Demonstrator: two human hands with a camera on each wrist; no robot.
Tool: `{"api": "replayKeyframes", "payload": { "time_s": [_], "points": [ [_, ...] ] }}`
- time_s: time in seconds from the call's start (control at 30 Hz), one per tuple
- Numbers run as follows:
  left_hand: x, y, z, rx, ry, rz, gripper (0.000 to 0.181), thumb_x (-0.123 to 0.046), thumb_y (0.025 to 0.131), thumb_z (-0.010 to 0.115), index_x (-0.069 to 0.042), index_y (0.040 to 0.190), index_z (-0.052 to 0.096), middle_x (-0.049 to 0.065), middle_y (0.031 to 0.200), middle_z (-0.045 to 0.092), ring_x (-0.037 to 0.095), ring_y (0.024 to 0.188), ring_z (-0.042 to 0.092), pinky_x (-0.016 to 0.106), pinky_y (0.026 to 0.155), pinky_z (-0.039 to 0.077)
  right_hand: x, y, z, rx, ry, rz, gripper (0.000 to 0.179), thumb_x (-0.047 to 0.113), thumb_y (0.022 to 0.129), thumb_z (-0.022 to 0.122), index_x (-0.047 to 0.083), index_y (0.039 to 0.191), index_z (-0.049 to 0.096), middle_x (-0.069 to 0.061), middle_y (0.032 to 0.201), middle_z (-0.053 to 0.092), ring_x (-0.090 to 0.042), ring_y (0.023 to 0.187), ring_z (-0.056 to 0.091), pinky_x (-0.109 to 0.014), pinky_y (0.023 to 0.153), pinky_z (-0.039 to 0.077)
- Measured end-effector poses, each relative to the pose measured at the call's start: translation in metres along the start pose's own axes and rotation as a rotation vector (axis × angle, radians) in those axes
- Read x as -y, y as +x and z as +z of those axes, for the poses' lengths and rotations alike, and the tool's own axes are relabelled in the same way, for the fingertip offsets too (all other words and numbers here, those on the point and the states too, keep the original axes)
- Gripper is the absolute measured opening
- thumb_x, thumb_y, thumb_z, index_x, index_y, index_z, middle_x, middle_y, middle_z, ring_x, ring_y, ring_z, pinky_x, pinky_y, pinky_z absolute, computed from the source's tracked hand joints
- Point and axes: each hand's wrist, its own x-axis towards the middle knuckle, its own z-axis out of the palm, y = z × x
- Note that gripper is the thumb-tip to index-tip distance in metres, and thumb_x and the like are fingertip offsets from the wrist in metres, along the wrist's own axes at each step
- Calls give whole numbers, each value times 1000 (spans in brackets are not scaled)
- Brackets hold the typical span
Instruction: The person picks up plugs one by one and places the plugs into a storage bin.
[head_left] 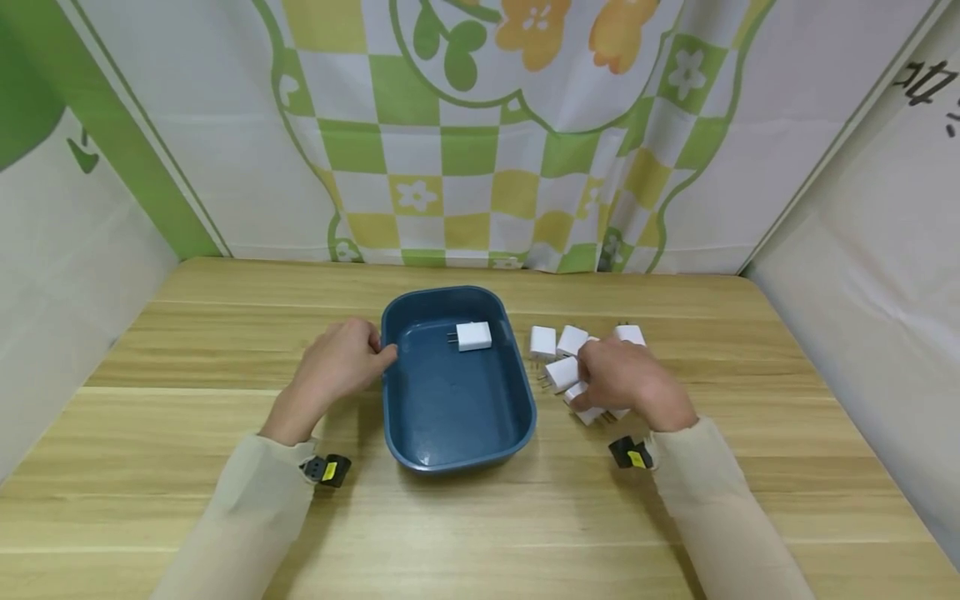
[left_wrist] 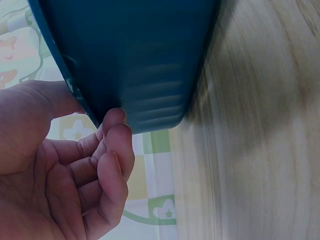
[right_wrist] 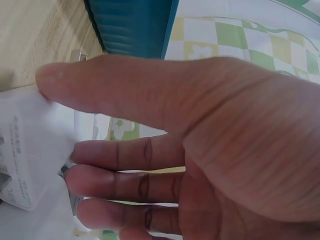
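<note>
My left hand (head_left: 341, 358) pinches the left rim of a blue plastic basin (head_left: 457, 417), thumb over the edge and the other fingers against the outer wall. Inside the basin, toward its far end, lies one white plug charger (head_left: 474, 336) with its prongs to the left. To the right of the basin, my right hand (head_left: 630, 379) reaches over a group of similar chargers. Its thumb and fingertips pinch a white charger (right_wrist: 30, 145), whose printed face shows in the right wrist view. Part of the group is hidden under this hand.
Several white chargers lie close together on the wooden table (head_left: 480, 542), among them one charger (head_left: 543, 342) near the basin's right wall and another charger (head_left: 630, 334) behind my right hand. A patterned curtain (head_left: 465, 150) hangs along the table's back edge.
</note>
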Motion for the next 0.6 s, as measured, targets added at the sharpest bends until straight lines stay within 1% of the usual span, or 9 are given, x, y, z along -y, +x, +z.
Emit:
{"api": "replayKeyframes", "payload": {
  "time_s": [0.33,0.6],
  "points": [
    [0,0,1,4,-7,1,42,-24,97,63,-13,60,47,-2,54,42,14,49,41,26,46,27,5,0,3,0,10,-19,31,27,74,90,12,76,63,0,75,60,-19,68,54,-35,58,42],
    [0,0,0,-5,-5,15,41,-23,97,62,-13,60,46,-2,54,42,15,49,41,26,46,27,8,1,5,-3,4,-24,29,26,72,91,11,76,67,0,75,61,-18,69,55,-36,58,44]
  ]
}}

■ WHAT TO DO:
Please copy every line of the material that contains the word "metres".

■ ANSWER TO THIS PROBLEM:
- Measured end-effector poses, each relative to the pose measured at the call's start: translation in metres along the start pose's own axes and rotation as a rotation vector (axis × angle, radians) in those axes
- Note that gripper is the thumb-tip to index-tip distance in metres, and thumb_x and the like are fingertip offsets from the wrist in metres, along the wrist's own axes at each step

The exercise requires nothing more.